I dated a girl once who really wanted me to buy her flowers. Four years previous to that I dated a girl who had to tell me to stop buying her flowers.
For the second time in my “adult” life I live across the street from a middle school. Every morning I wake up around one and wander outside in an attempt to be able to answer the question “how’s the weather?” if my parents call. I can’t look outside because, my basement room is windowless, so I have to make my excursion into the zoo of children that surround my apartment on their lunch break when I wake up. I get to analyze who each of these kids will become when they grow up into real people.
With his right foot propped up behind him on the wall of the convenience store, the afro-clad 12 year old in the plaid shirt holds up his acoustic guitar with his knee so that he can strum along to the sights he sees. This boy will have sex with 10 women his freshman year, saying a combined 95 words to 9 of them, the last one being the one girl who rejected his second advance. He will play a song outside her dorm room on his acoustic guitar, and when that doesn’t work, he will make all efforts to forget that he ever did that.

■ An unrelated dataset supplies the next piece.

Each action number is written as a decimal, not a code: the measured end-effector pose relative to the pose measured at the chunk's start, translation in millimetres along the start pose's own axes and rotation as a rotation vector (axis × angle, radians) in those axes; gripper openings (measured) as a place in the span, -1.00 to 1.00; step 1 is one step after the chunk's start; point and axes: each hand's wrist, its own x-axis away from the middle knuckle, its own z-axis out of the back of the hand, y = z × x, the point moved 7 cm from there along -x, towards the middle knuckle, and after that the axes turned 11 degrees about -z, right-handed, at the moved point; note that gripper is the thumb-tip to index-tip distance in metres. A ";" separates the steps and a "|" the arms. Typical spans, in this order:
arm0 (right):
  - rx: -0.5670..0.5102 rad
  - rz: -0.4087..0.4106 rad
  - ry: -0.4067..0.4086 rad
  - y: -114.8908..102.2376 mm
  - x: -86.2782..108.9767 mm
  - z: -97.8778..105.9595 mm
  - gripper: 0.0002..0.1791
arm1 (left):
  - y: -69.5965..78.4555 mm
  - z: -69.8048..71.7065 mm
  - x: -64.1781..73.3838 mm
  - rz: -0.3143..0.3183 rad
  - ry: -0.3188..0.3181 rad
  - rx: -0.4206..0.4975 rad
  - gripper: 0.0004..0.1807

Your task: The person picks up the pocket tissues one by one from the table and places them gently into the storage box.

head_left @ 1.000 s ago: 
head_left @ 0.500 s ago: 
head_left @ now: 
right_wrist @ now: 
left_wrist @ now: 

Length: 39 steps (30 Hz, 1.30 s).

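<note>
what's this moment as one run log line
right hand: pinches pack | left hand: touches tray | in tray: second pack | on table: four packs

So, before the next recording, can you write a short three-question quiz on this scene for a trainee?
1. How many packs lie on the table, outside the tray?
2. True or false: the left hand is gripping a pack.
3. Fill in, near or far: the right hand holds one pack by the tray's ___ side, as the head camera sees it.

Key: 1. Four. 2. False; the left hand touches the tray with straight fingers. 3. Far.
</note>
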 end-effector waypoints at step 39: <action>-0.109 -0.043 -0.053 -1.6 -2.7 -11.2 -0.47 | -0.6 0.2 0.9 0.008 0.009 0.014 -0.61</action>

She spins in place with a scarf connecting her right and left hand behind her head. To her right stands her chubbier friend laughing at the first girl whose spinning adventures stand out, as she is nearly six inches taller than the rest of her classmates. In an attempt to reinvent her nerdy image, the girl whose tall-skinniness is now beginning to attract the attention of her male counterparts will begin going to parties in college and drinking when drinks are offered to her. In a night where more drinks than she was used to were offered to her, she will revert back to the spinning girl with the scarf in the middle of the room, claiming her childlike movements are dancing. Furthering distancing herself from the person she was trying to become she will begin demanding that someone play Part of Your World so that “we can all sing along.” She will forget this incident, but wish that more people followed suit and forgot it too.
The thirteen year old boy looks more like he’s eight, and though he’s almost a foot shorter than the surrounding crowd, it’s only his voice that you can hear as he yells a story about how he got caught trying to steal sodas from the vending machine. He stands on a bus stop bench gesticulating wildly and doing impressions of well known teachers. His classmates laugh along even though as soon as he steps down from his pedestal he is punched by other jealous males desiring attention and disregarded by females looking to satisfy their pubescent sexual urges with someone who can make eye contact with a point above their budding breasts that they already feel self-conscious about. He will finally date someone in high school that he picks flowers for before every date because he feels a need to show gratitude for her permitting his sexual advances. Years later he will realize the sexist nature of his previous thoughts and he will vow to never again give flowers as a gift. Junior year of college he will date a girl who is as influenced in her desires by television representations of gender roles as the boy was four years previous and will ask for flowers. He will refuse and this will become a running point of contention in a relationship bound to fail. The boy will look back at both events with disgust but regret neither. The boy will understand that people are beautiful transformers, and if he didn’t change who he was he would remain uninteresting. He will believe all nostalgia is fond nostalgia.